─── Information provided ───

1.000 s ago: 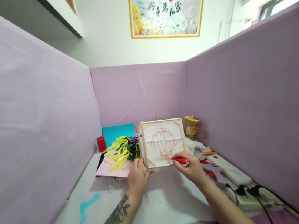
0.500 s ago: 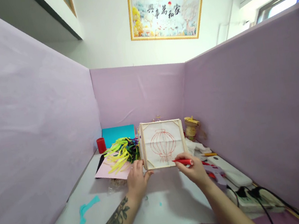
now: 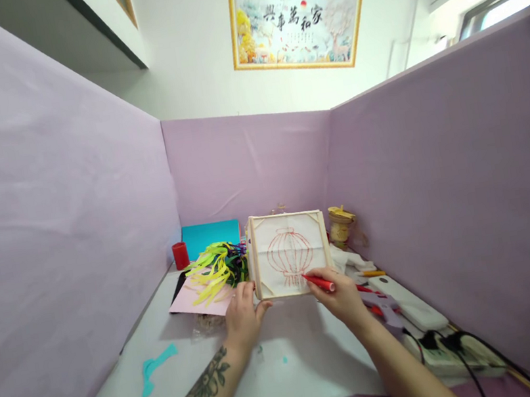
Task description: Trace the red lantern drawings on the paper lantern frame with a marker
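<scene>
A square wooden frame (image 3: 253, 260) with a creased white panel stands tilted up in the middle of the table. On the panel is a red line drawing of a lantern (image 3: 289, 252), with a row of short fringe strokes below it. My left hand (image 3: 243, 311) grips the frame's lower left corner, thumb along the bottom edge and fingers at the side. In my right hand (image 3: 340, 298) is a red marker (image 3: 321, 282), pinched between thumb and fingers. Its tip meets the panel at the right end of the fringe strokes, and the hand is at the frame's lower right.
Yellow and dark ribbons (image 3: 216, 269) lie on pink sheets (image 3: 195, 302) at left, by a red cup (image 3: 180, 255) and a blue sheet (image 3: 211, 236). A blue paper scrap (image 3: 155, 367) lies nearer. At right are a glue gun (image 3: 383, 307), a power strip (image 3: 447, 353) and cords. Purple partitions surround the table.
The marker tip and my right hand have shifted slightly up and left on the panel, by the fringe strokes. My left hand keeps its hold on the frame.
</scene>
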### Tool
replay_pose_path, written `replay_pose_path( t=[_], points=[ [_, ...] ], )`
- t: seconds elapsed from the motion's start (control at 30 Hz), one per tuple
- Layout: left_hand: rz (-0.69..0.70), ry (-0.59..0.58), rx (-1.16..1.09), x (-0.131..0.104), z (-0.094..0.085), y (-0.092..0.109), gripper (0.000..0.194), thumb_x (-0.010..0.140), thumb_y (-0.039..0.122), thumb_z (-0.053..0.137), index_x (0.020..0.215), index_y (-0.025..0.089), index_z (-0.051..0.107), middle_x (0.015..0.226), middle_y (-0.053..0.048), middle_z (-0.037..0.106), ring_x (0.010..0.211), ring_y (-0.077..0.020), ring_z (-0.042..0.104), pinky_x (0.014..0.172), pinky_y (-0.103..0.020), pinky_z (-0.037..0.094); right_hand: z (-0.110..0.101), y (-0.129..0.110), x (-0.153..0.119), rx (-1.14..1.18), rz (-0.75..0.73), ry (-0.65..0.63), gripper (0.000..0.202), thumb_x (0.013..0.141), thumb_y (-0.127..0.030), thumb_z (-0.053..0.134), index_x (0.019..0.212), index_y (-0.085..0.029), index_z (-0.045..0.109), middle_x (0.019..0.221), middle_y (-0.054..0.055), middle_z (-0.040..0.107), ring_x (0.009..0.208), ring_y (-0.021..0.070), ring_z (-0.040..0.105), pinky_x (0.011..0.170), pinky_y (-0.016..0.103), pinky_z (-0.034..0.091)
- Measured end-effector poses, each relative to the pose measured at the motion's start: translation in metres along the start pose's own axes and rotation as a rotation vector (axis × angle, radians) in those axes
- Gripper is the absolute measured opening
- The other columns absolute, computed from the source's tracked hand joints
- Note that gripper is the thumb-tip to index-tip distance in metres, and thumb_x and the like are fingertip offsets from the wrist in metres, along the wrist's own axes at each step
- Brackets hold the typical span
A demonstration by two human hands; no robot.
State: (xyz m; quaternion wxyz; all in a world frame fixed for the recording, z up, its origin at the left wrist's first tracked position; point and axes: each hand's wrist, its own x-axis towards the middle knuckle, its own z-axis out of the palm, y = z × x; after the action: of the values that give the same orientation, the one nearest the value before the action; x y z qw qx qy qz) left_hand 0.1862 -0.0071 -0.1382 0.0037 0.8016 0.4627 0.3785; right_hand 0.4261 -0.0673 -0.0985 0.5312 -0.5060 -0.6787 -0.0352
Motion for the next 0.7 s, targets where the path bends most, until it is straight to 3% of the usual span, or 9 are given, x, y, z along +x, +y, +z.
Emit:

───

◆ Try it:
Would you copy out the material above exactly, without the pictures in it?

◆ Task answer:
1.000 s ago: 
0.500 s ago: 
now: 
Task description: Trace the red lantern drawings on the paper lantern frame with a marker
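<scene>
A square wooden frame (image 3: 253, 260) with a creased white panel stands tilted up in the middle of the table. On the panel is a red line drawing of a lantern (image 3: 289, 252), with a row of short fringe strokes below it. My left hand (image 3: 243, 311) grips the frame's lower left corner, thumb along the bottom edge and fingers at the side. In my right hand (image 3: 340, 298) is a red marker (image 3: 321, 282), pinched between thumb and fingers. Its tip meets the panel at the right end of the fringe strokes, and the hand is at the frame's lower right.
Yellow and dark ribbons (image 3: 216, 269) lie on pink sheets (image 3: 195, 302) at left, by a red cup (image 3: 180, 255) and a blue sheet (image 3: 211, 236). A blue paper scrap (image 3: 155, 367) lies nearer. At right are a glue gun (image 3: 383, 307), a power strip (image 3: 447, 353) and cords. Purple partitions surround the table.
The marker tip and my right hand have shifted slightly up and left on the panel, by the fringe strokes. My left hand keeps its hold on the frame.
</scene>
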### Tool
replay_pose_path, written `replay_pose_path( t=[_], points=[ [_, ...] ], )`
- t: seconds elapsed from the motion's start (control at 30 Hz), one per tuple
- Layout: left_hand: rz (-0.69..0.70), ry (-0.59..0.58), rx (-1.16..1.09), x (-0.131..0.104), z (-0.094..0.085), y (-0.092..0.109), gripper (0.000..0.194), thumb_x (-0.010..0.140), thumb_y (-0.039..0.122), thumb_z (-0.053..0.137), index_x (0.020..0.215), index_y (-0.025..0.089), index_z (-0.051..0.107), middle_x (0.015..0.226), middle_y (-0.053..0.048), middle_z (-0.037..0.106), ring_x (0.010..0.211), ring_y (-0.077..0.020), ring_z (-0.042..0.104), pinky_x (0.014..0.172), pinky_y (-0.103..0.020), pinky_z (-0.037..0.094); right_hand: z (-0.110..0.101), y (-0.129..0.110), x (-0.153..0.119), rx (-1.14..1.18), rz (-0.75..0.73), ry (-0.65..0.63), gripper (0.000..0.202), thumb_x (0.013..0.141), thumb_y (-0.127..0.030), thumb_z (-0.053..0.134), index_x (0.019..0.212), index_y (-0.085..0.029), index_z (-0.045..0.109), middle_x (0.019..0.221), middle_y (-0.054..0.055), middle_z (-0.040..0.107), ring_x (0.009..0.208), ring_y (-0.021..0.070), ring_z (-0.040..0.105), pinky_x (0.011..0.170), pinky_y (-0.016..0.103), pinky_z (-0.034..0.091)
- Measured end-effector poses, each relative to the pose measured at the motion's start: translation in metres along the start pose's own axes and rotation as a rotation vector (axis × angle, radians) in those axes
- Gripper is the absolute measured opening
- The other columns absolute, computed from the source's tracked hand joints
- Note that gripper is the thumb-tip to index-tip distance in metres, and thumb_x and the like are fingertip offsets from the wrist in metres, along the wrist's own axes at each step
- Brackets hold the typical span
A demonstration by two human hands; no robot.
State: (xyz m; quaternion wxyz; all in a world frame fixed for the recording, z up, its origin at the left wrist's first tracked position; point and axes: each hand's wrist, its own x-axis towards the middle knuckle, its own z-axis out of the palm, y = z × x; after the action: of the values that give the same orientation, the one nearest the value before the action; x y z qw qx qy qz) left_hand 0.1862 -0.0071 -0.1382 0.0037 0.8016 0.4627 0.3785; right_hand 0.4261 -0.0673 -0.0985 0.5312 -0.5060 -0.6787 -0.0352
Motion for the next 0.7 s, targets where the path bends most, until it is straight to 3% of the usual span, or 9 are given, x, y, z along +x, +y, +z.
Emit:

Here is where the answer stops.